In 1932, Weston and other prominent west coast photographers formed Group f/64 - an artist collective that shared a preference for employing the smallest aperture available on large-format cameras, f/64, to create high-resolution images. Weston along with other founding members of the group, including Ansel Adams, John Paul Edwards, Willard Van Dyke, Henry Swift, Imogen Cunningham, and Sonya Noskowiak, promoted avidly this new approach - that became known as "straight photography." Together these artists pushed the art form beyond the realm of pictorialism, so that, no longer mimicking painting, it could claim its place as an artistic medium in its own right.
Late Period
Weston's work continued to explore the possibilities of straight photography for the remainder of his career. In 1937 and again in 1938, he was awarded a Guggenheim Fellowship, becoming the first photographer to receive the prestigious award. He used the funds to travel throughout the American Southwest with Charis Wilson, who became his second wife a year after he divorced Flora in 1937. Though Charis was not a photographer as Mather and Modotti had been, she assisted Weston in his efforts to capture the American landscape and promoted his work through her writing.

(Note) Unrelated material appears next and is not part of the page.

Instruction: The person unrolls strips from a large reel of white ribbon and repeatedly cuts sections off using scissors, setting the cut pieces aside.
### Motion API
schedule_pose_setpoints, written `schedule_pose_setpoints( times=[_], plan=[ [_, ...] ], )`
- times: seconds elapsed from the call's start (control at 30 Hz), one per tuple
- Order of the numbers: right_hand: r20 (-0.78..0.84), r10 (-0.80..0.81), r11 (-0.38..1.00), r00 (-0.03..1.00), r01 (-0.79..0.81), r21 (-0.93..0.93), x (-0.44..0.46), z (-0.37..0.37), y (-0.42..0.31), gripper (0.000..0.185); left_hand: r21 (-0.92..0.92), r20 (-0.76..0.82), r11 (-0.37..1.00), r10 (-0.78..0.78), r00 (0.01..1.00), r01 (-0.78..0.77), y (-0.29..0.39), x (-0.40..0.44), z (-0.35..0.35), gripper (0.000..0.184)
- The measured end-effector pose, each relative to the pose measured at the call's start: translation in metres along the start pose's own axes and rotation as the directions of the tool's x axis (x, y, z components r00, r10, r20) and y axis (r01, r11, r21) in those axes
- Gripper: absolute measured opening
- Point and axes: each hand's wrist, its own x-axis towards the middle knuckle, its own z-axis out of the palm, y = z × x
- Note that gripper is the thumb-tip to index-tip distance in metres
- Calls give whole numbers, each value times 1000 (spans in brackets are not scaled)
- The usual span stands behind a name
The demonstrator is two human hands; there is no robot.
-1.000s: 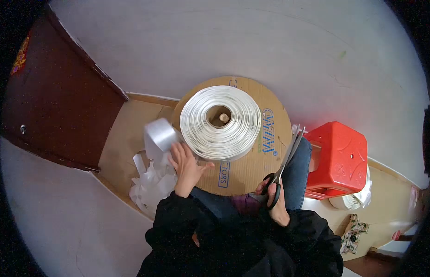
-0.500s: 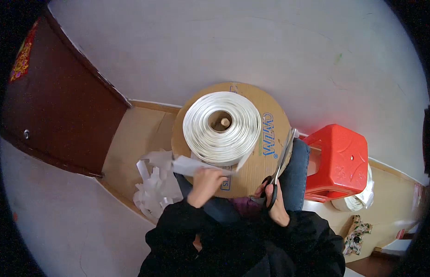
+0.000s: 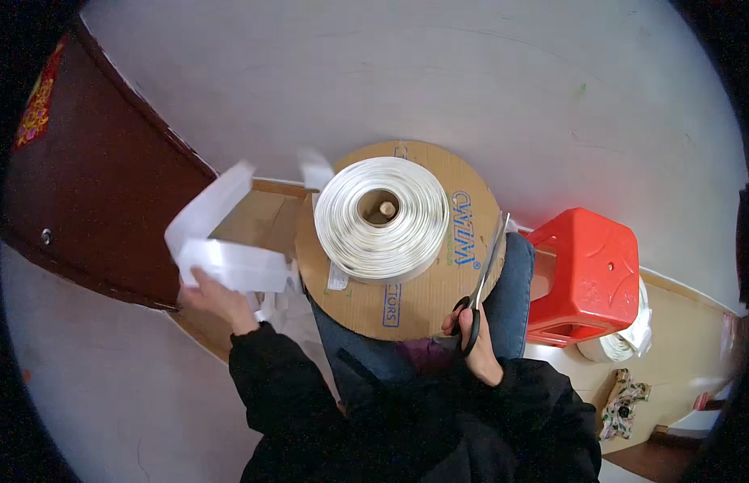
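A wound roll of white ribbon (image 3: 382, 249) lies on a round cardboard disc (image 3: 358, 310) over my lap. Out to the left, my left hand (image 3: 214, 298) is at a loose white strip (image 3: 238, 266), which it grips; the strip loops up and away from the hand, partly blurred. My right hand (image 3: 481, 342) holds black-handled scissors (image 3: 485, 278) at the disc's right edge, with the blades pointing up and slightly apart. Loose white strips (image 3: 290, 318) hang in a heap beside my left knee, partly behind my left arm.
To the right stands a red plastic stool (image 3: 604, 270), with another white roll (image 3: 612, 346) behind it. A patterned cloth item (image 3: 624, 402) is on the floor farther down. A dark brown door (image 3: 93, 177) is at the left, and a pale wall (image 3: 471, 80) rises beyond the disc.
My left hand has swung from the disc's lower left out to the left, pulling a white strip with it. The right hand and scissors have hardly moved.
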Motion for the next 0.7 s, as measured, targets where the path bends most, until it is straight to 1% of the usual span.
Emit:
schedule_pose_setpoints(
  times=[0.03, 0.07, 0.1, 0.13, 0.17, 0.2, 0.23, 0.27, 0.3, 0.33, 0.4, 0.43, 0.47, 0.5, 0.53, 0.67, 0.7],
  plan=[
    [0, -2, 1000, 1000, 2, 6, 1, 0, 2, 36, 241, -166, 958, 196, 966, -153, -14, 5, -5, 41],
    [5, 1, 1000, 1000, -1, 5, 1, 1, 4, 37, 487, -276, 839, 413, 868, -244, -19, 5, -7, 49],
    [13, 6, 1000, 1000, -6, 1, 1, 2, 6, 37, 489, -277, 837, 415, 866, -245, -23, -1, -14, 49],
    [23, 8, 1000, 1000, -8, -5, 1, 2, 7, 37, 634, 50, 645, 515, 856, -425, -23, -21, -16, 56],
    [31, 10, 1000, 999, -9, -12, 3, 2, 6, 37, 677, 381, 413, 512, 770, -609, -24, -39, -13, 63],
    [34, 9, 1000, 999, -8, -15, 3, 2, 5, 37, 667, 635, 243, 311, 708, -705, -23, -53, -8, 72],
    [30, 11, 1000, 999, -11, -2, 3, 3, 3, 36, 674, 737, 100, -36, 675, -732, -21, -68, -2, 77],
    [23, 12, 1000, 1000, -12, 12, 3, 4, 1, 36, 613, 766, 55, -283, 577, -788, -24, -83, 2, 72],
    [13, 13, 1000, 1000, -13, 26, 2, 4, -1, 36, 536, 732, 32, -516, 445, -844, -29, -94, 2, 67],
    [-1, 13, 999, 1000, -13, 41, 2, 3, -2, 35, 552, 711, 265, -645, 280, -790, -34, -98, 3, 55],
    [-27, 5, 999, 1000, -4, 37, 5, 1, 0, 35, 434, 701, 309, -706, 101, -846, -32, -123, 13, 45],
    [-38, 3, 1000, 999, -2, 31, 6, -1, 1, 34, 425, 702, 321, -707, 84, -846, -42, -135, 12, 45],
    [-47, 4, 1000, 999, -3, 25, 7, -3, 3, 33, 367, 824, 495, -566, 27, -788, -56, -147, 8, 38],
    [-53, 8, 1000, 999, -7, 20, 5, -6, 5, 33, 281, 915, 645, -403, -3, -710, -66, -158, 4, 31],
    [-60, 11, 1000, 998, -10, 18, 4, -8, 6, 33, 280, 914, 650, -405, -10, -707, -65, -169, 8, 31],
    [-49, 8, 996, 999, -12, -88, 7, -8, 8, 38, 274, 939, 534, -327, 103, -800, -55, -200, 28, 19],
    [-45, 4, 996, 999, -8, -86, 8, -9, 8, 38, 242, 955, 543, -280, 98, -804, -53, -197, 26, 15]
  ],
)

Charis's childhood home located near Wildcat Creek in Carmel, California, became the couple's new abode. Weston found endless inspiration in this landscape. Even after their divorce nine years later, he continued to reside in a small wooden cabin on Wildcat Hill. In 1946, The Museum of Modern Art featured a retrospective of his work, celebrating his expansive career. Sadly, Weston began experiencing health issues the same year and was diagnosed with Parkinson's disease, which brought his artistic endeavors to a halt by 1948. The artist died on January 1, 1958 in Carmel. During the last decade of Weston's life and for a time after his death, his sons Brett and Cole printed photos from their father's negatives. Both followed in their father's footsteps and developed their own careers as artistic photographers.
The Legacy of Edward Weston
Edward Weston's importance lies in his ability not only to change how viewers saw common objects, but also how we think about the photographic medium itself.
In commemoration of these accomplishments, the artist was officially inducted into the International Photography Hall of Fame and Museum in 1984.
Weston's work impacted a generation of photographers. His influence is perhaps most evident in the work of photographers Paul Caponigro and Wynn Bullock. Both artists have produced high-resolution, single subject compositions of organic objects, such as pears, apples, and even flowers that bear a striking resemblance to Weston's own work. Other notable photographers whose work owes something to Weston's legacy - specifically his abstraction of forms - include Aaron Siskind, Jan Groover, and Ray Metzker.